"Notre système politique me terrifie dans sa façon de rendre tout sectoriel." Ce cri du cœur, ce n’est ni un membre de l’opposition qui le pousse, ni un dangereux syndicaliste, mais le président d’une grande banque française. Ce dernier a été, comme tant d’autres, frappé par la façon dont le gouvernement et le président de la République ont abordé la réforme des retraites. Pas de débat ouvert à cette occasion sur le bien-être au travail, aucune réflexion sur les nouveaux défis écologiques, numériques auxquels sont confrontés les entreprises et les salariés, rien de rien concernant l’équilibre vie professionnelle-vie privée bousculé par l’avènement du télétravail, les carrières des femmes…

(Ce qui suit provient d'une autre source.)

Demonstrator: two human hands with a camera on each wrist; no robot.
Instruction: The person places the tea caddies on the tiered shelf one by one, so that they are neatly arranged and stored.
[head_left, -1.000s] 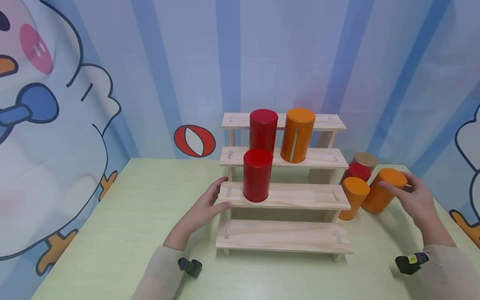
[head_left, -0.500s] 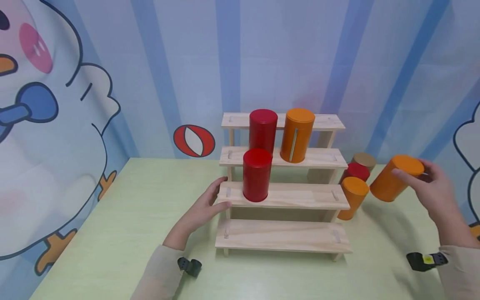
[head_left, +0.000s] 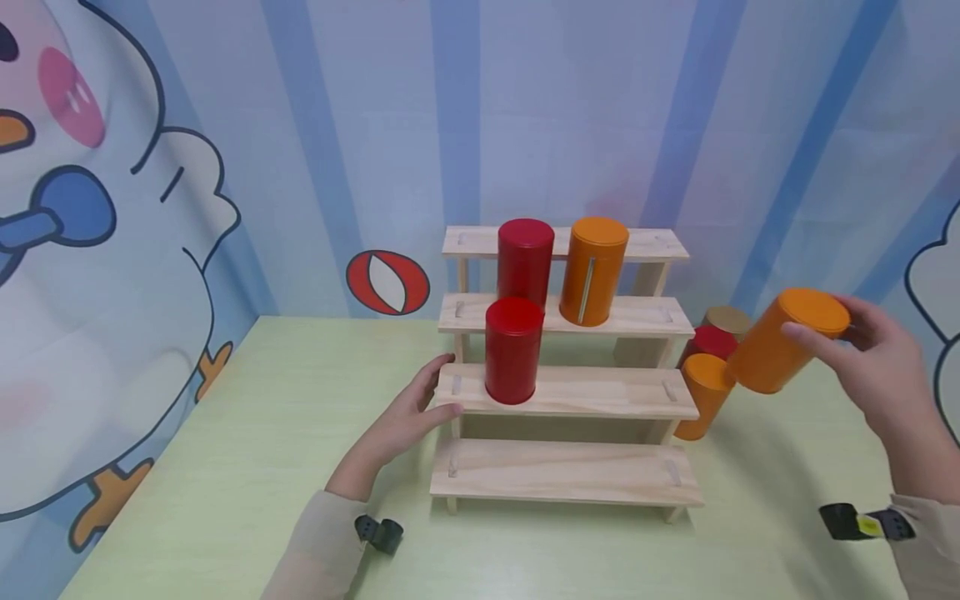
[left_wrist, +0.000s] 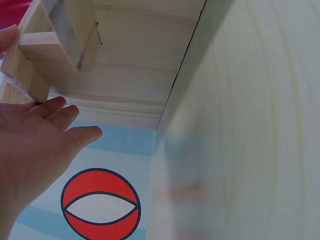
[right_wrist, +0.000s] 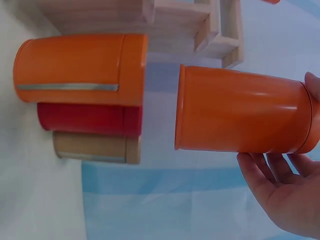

Non, ce qui agite Elisabeth Borne et Olivier Dussopt réside dans ces questions techniques : pourrons-nous réduire, grâce à cette réforme, notre déficit et lui faire ainsi avoisiner les 300 ou 400 millions ? Faut-il élargir aux avocats la majoration de 10 % de la pension pour les assurés à partir du troisième enfant ? Etc.
Le président a eu beau déclarer à Rungis, le 21 février : "Le vrai débat que l'on doit avoir, c'est un débat sur le travail", nous sommes tentés de lui rétorquer que cela ne tenait qu’à lui. Parmi ses proches, ils sont nombreux à regretter que la réforme des retraites ne s’inscrive pas dans un texte d’ampleur sur le travail. Le projet de loi sur l’emploi promis par Olivier Dussopt devrait être l’occasion d’une réflexion sur le sujet mais pourquoi diable avoir décorrélé les deux textes ? Pourquoi avoir évoqué les retraites sans se demander ce que pourrait être le parcours de vie au travail du salarié de demain, entre ses 18 ans et ses 64 ans ?
A une époque où on ne cesse de dire que le lien entre les citoyens se délite, que la perte de sens est à son apogée, peut-on encore aborder la politique de façon aussi technique, en silo, c'est-à-dire thème par thème, sans se soucier de dessiner une vision ? Emmanuel Macron pourra toujours taper du poing sur la table en conseil des ministres et réclamer aux membres du gouvernement, aux députés, "de la pédagogie" sur la réforme, mais ce qui se conçoit mal s’énonce confusément.
Lui qui a tant voulu et promis une présidence en surplomb aurait dû considérer qu’il était le mieux placé pour esquisser les prémisses d’un débat de société. Et ne pas laisser aux oppositions, à la gauche en particulier, et à Jean-Luc Mélenchon, le monopole de la pensée sur le sujet. La place des loisirs dans une vie, le rôle des séniors dans le tissu associatif... Autant d'interrogations que des élus de gauche ou Laurent Berger, le patron de la CFDT, ont formulé sans jamais obtenir de réaction de l'Elysée.
"On a réussi à réhabiliter les syndicats", se désole un ministre de premier plan. Au sein du gouvernement et de la majorité pourtant, certains ont fait l'effort d'imaginer des compensations plus idéalistes à la réforme. Mais aucun n'a été entendu. Comme si le macronisme devait aligner des chiffres et laisser la fabrication d'un destin commun à d'autres.